An Introduction to the Boltzmann Equation and Transport Processes in Gases
Title | An Introduction to the Boltzmann Equation and Transport Processes in Gases PDF eBook |
Author | Gilberto M. Kremer |
Publisher | Springer Science & Business Media |
Pages | 313 |
Release | 2010-08-18 |
Genre | Technology & Engineering |
ISBN | 3642116965 |
This book covers classical kinetic theory of gases, presenting basic principles in a self-contained framework and from a more rigorous approach based on the Boltzmann equation. Uses methods in kinetic theory for determining the transport coefficients of gases.
The Boltzmann Equation
Title | The Boltzmann Equation PDF eBook |
Author | E.G.D. Cohen |
Publisher | Springer Science & Business Media |
Pages | 647 |
Release | 2012-12-06 |
Genre | Science |
ISBN | 3709183367 |
In,1872, Boltzmann published a paper which for the first time provided a precise mathematical basis for a discussion of the approach to equilibrium. The paper dealt with the approach to equilibrium of a dilute gas and was based on an equation - the Boltzmann equation, as we call it now - for the velocity distribution function of such ~ gas.

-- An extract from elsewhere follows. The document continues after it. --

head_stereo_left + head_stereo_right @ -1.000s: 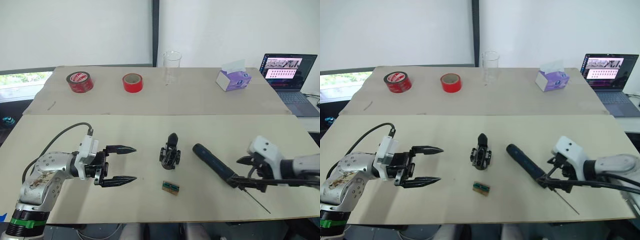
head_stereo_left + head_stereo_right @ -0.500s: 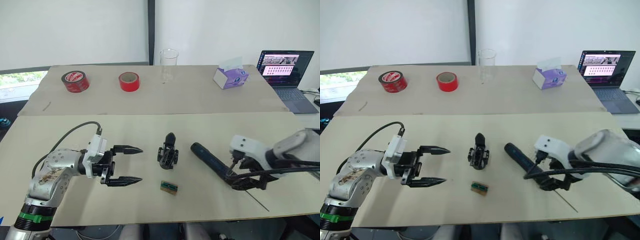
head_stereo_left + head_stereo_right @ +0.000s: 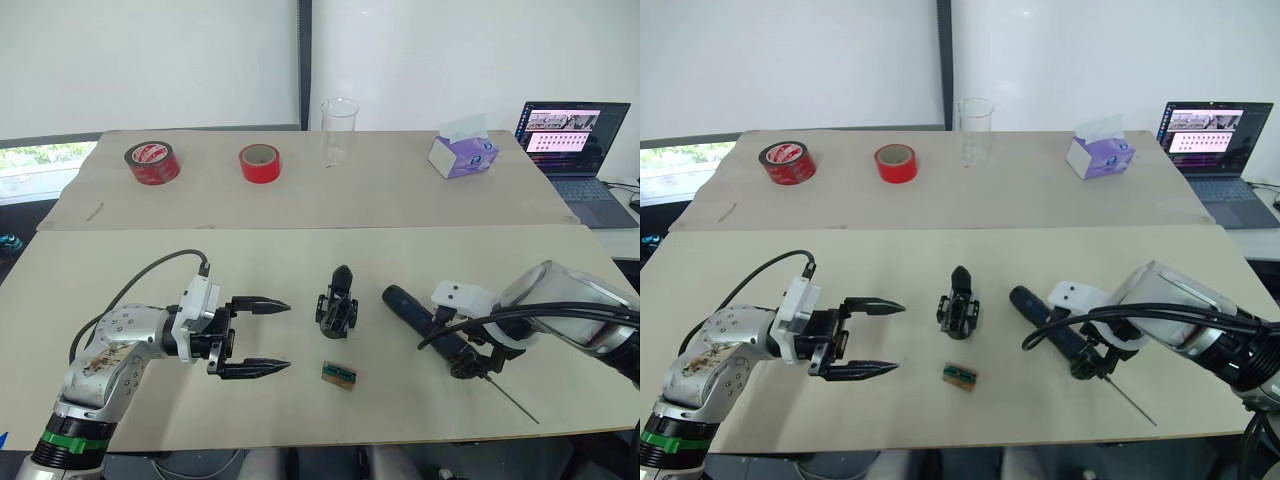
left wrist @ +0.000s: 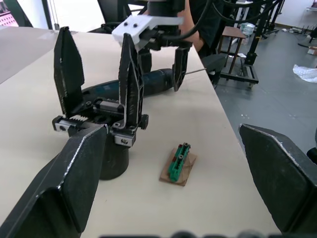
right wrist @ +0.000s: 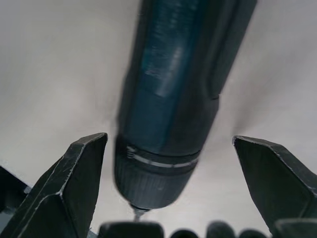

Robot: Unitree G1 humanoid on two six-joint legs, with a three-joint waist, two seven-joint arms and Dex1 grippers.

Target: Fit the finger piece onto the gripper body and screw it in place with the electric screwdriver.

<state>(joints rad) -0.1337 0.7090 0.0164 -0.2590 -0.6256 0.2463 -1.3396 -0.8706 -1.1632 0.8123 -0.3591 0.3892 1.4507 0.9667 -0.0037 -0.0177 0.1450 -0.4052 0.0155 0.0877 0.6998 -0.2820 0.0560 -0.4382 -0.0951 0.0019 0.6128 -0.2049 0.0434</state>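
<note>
As it closed in, right pincer point(image 5: 168, 198) (released) straddling electric screwdriver point(image 3: 430, 324), left pincer point(image 3: 262, 338) spread.

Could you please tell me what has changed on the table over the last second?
The right claw has swung in over the electric screwdriver, its fingers now straddling it, open. The left claw has edged toward the gripper body, open. The screwdriver, gripper body and small green block lie where they were.

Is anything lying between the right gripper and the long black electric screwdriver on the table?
Nothing visible does. The right gripper is open, its two black fingers on either side of the long black electric screwdriver, near its thin metal bit end, with only bare beige table around it.
</note>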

The Boltzmann equation still forms the basis of the kinetic theory of gases and has proved fruitful not only for the classical gases Boltzmann had in mind, but als- if properly generalized - for the electron gas in a solid and the excitation gas in a superfluid. Therefore it was felt by many of us that the Boltzmann equation was of sufficient interest, even today, to warrant a meeting, in which a review of its present status would be undertaken. Since Boltzmann had spent a good part of his life in Vienna, this city seemed to be a natural setting for such a meeting. The first day was devoted to historical lectures, since it was generally felt that apart from their general interest, they would furnish a good introduction to the subsequent scientific sessions. We are very much indebted to Dr. D.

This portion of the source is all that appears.